Il faut replacer ces chiffres dans leur contexte. Entre 2008 et 2015, le secteur européen de l'électricité a reçu 280 milliards d'euros de subventions publiques. Nous, nous avons besoin de moins de capitaux globalement et par tonne de CO2 émise en moins. Mais pour financer nos investissements, nous avons besoin du soutien des organismes publics en France et au niveau de l'Union européenne. Il nous faut une combinaison de dispositifs, comme par exemple des mécanismes qui compenseraient les surcoûts d'exploitation induits par les projets de décarbonation. Cela pourrait aussi se matérialiser, comme nous l'avons vu dans le secteur de l'énergie, par une taxe supplémentaire qui est ensuite reversée aux producteurs d'énergie pour financer le passage au renouvelable. Mais pour que nos futures tonnes d'acier vertes restent compétitives, il faut surtout que l'Europe fixe des conditions pour bloquer l'entrée dans l'UE d'un excès d'acier moins vertueux et moins cher venant d'autres pays.
L'Europe est-elle à la hauteur des enjeux pour protéger votre secteur ?

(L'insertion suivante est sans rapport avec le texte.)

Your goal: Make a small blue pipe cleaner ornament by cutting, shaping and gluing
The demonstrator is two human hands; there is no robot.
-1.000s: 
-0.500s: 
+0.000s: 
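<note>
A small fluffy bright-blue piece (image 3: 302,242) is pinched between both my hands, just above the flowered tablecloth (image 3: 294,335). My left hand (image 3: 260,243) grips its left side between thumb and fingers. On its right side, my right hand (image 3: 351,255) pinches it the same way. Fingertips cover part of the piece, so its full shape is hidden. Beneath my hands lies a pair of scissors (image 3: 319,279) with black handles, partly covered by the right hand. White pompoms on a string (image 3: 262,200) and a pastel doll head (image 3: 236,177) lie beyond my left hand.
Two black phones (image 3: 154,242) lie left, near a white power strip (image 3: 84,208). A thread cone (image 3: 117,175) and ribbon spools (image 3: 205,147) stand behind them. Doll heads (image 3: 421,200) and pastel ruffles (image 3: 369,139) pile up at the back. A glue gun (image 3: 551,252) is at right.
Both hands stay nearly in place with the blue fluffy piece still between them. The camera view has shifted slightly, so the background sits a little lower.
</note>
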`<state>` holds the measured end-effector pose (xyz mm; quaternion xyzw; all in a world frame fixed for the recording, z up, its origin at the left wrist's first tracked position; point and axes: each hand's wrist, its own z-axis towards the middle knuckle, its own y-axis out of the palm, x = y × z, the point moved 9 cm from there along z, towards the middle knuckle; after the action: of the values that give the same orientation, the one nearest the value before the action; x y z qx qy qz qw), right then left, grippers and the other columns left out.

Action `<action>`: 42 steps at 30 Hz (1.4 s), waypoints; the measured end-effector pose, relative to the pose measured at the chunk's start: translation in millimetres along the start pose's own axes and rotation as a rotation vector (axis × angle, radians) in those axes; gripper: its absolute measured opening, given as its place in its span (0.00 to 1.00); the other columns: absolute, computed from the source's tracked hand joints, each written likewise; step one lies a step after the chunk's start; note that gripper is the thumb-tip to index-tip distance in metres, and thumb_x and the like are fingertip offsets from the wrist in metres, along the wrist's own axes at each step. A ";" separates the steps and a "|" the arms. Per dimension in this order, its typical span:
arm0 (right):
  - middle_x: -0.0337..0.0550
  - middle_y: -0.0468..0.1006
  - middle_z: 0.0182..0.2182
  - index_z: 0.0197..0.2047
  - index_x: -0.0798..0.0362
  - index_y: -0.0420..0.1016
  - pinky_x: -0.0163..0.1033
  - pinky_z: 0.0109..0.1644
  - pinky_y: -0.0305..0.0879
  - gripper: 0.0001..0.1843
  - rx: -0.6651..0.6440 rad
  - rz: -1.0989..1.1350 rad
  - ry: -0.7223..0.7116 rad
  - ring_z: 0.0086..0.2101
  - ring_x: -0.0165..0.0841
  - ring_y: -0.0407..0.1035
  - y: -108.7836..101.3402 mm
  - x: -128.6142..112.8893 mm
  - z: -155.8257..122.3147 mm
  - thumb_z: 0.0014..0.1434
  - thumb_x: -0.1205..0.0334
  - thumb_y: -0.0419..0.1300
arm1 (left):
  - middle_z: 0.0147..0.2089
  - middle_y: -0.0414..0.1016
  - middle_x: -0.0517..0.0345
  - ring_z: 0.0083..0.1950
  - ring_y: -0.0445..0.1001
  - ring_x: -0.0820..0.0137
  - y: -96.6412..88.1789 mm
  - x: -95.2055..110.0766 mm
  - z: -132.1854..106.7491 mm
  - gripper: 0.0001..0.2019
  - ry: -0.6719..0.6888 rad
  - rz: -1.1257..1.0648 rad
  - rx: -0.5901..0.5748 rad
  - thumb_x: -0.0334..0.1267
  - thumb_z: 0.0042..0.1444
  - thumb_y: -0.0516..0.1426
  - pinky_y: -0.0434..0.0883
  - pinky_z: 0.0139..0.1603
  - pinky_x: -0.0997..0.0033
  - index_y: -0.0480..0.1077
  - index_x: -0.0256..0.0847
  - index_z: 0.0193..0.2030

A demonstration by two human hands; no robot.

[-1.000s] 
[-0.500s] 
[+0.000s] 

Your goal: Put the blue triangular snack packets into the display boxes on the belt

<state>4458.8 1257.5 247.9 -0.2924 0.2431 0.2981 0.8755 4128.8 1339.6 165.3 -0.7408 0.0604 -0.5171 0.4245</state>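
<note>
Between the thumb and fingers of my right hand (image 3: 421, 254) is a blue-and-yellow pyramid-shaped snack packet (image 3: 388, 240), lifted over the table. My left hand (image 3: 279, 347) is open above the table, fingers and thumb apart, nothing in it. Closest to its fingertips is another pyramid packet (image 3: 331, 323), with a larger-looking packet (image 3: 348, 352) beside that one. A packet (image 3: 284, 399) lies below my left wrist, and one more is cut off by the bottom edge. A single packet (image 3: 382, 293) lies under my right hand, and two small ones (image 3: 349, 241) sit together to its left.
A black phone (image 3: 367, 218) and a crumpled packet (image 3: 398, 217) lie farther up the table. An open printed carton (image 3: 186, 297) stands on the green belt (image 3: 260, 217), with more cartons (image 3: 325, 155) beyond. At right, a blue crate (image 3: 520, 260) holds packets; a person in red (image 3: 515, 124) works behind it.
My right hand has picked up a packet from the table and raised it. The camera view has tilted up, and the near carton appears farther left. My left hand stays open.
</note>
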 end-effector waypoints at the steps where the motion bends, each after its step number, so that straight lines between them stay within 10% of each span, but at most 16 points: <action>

Elle peut faire, mieux pour nous protéger. Les importations ont progressé de 80 % quand la production a baissé de 14 %. C'est intenable pour nous. Dans le même temps, aux États-Unis, la production augmente année après année parce que les mécanismes de protection commerciale mis en place sont beaucoup plus efficaces, et il n'y pas de raison que ça change avec le président Joe Biden. Les mesures de sauvegarde européennes qui fixent des quotas d'importation expirent l'an prochain. En plus, nous sommes soumis à une taxe carbone sur l'acier que nous produisons en Europe tandis que nos concurrents hors Europe - les Chinois, les Turcs et les Russes - échappent à ce surcoût.
Que faut-il faire ?
Nous devons pouvoir jouer à armes égales face à eux. La négociation sur l'ajustement des prix de l'acier aux frontières de l'UE incluant le coût du carbone n'a pas encore abouti, même si elle semble sur de meilleurs rails qu'il y a un an. Mais la Chine n'a toujours pas réduit sa production et elle continue indirectement d'inonder le marché mondial. Elle exporte certes moins vers l'Europe, mais vers d'autres pays qui, eux, exportent vers l'UE. C'est là que le bât blesse.
L'acier n'est-il pas dépassé face aux nouveaux besoins industriels ?
C'est déjà un métal qui contient moins de carbone que d'autres matériaux et qui est indéfiniment recyclable. Vous avez remarqué que la ferraille n'encombre pas les océans ou l'estomac des poissons. Nous restons totalement pertinents pour nos clients. L'acier qui sort de nos usines aujourd'hui n'a plus rien à voir avec celui des années 2000. Nous lançons sans cesse de nouveaux produits pour répondre aux attentes des géants du BTP, des constructeurs de voitures électriques tout comme des fabricants d'éoliennes et de panneaux solaires.